In parts of Florida and Alabama, weathered oil has sat on beaches long enough for waves to pound it deep into the sand, leaving communities to wonder whether cleaning the buried oil is worth the trouble. “We’ve got pretty, white quartz beaches. We don’t want to take an excavator out there and destroy the beach because that might cause more harm,” said Leigh Anne Ryals, a civil engineer and director of emergency management in Baldwin County, Ala.

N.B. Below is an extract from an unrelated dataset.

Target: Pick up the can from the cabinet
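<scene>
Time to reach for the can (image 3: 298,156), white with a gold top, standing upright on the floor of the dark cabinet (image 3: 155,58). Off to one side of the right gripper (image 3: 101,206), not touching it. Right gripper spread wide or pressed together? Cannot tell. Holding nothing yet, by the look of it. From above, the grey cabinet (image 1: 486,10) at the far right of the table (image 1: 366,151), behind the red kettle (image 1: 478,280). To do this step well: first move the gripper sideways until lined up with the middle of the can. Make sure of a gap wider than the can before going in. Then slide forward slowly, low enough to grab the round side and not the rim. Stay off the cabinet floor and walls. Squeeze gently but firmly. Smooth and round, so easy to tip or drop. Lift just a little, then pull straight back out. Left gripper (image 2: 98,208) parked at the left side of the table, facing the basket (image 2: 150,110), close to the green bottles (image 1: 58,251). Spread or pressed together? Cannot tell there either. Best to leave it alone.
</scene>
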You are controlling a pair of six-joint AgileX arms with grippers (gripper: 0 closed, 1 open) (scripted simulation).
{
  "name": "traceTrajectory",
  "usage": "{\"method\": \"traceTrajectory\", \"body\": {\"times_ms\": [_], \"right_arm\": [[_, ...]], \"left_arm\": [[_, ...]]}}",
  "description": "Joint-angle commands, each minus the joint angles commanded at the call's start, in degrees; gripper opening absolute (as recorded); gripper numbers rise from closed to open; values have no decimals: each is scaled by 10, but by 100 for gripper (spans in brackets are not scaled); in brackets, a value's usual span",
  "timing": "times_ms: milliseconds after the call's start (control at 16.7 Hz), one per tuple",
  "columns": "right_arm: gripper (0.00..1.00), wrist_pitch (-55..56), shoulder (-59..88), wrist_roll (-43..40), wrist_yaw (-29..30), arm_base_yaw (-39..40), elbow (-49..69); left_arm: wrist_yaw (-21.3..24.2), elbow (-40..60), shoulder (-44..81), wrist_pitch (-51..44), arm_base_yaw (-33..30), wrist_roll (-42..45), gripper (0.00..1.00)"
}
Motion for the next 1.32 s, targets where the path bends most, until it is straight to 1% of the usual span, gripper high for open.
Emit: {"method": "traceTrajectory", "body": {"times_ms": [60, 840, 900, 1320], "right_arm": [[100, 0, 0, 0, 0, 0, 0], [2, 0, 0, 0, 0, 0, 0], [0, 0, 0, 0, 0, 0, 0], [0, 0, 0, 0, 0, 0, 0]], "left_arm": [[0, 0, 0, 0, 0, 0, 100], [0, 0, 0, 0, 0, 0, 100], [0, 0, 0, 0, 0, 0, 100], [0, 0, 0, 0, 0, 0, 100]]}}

BP has said it will keep working on the cleanup as long as it takes. After months dealing with an often slow and frustrating response, Gulf Coast locals will believe that when they see it.

3. The Investigation

What went wrong on the Deepwater Horizon? The list of answers is too long list here. The latest revelation, in The New York Times on Thursday, reveals that workers for Transocean, owner of the Deepwater Horizon rig, raised safety concerns before the April 20 explosion. Worse, the rig’s blowout preventer—the undersea device that failed to seal the busted well—had not been fully inspected since 2000, the Times reported. The confidential company reports cited in that article will also likely be sought by federal investigators as they probe the disaster and decide whether to file criminal charges. The results of the investigation will have huge implications for the deepwater oil-drilling industry, which is already stepping up congressional lobbying on a range of issues, from new safety regulations to changes regarding the way companies and the federal government respond to spills.

4. The Claims

Kenneth Feinberg, the claims czar chosen by the Obama administration and BP to dole out $20 billion or more in reparations, is touring the gulf region urging victims of the disaster to apply for compensation. Nothing is binding, Feinberg says, until the claimant accepts a check. “I’ll be more generous than any court,” he adds.

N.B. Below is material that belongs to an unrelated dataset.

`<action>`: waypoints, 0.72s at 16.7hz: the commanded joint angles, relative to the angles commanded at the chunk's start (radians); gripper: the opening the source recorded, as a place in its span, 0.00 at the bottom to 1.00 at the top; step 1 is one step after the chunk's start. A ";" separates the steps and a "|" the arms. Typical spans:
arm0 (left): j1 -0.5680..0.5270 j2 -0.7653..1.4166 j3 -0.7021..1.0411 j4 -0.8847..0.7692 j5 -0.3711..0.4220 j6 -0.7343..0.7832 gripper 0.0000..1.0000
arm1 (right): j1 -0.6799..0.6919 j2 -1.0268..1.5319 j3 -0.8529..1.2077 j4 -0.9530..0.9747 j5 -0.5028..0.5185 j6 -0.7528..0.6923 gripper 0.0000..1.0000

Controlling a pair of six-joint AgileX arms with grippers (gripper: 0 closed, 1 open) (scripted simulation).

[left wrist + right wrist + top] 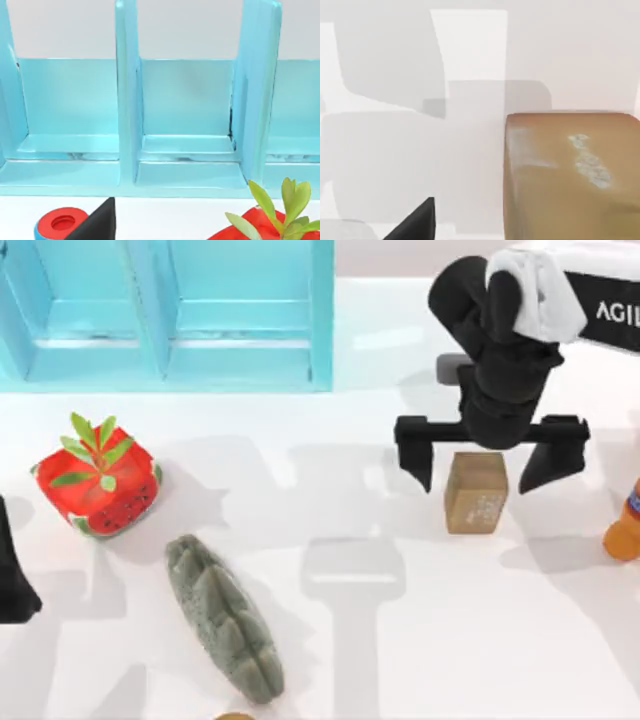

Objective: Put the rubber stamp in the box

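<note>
**Bright, flat light with soft shadows everywhere**

Everything's lit pretty evenly and bright, and the white bench [400, 660] is close to washing out. Shadows are pale grey with soft edges and they overlap, so it looks like more than one light from above. The right tool [478, 472] throws a clear T-shaped shadow toward the near edge in the top view. The right wrist view has big grey shadow blocks around the rubber stamp [570, 175], whose print looks smeary. The turquoise box [190, 170] has mild sheen, no hard glare.
</note>
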 joint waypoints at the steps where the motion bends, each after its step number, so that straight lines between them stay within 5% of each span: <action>1: 0.000 0.000 0.000 0.000 0.000 0.000 1.00 | 0.001 0.006 -0.026 0.028 0.000 0.001 1.00; 6: 0.000 0.000 0.000 0.000 0.000 0.000 1.00 | 0.001 0.012 -0.048 0.051 0.000 0.001 1.00; 12: 0.000 0.000 0.000 0.000 0.000 0.000 1.00 | 0.001 0.012 -0.048 0.051 0.000 0.001 0.55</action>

What remains unclear is what makes a legitimate claim. One clear signal is that documentation will be king. A beachfront hotel will have to prove it lost business with papers showing a year-on-year decline in sales. Fishermen without tax returns, pay stubs, or other records of their usually cash business will have a harder time getting reimbursement. Municipalities are documenting their lost tax revenues. Some claims will be tougher than others: the St. Joe Company, a massive real-estate owner in northwest Florida, has lost about $1 billion of its market value since the April 20 explosion. If the company sought compensation, would BP be liable? For now, Feinberg says he wants a picture of the “universe” of claims before he definitively answers those questions. So far, BP has reportedly paid less than half the claims filed, doling out about $168 million.

5. The Weather

The worst fear of many watching the spill has been a severe storm that shuts down efforts to kill the gusher and sends surging, oil-contaminated water to parts of the shoreline it might not have otherwise reached. Even the threat of weather forces the hand of responders: already this week in Florida and Alabama, officials have watched Unified Command take back thousands of feet of boom (the floating material used to contain oil) for fear that surging waves might tangle the boom or rip it from its anchors and drag it along sensitive shoreline. Unified Command is planning to put the boom back, but Dino Vilani, Okaloosa County, Fla.’s emergency manager, can’t help but express the sort of skepticism many in the gulf are feeling these days. “I hope they don’t use the storm scenario as an exit strategy,” he said. “We’ll see what happens.”

Editor's Note: This story was updated on July 23, 2010.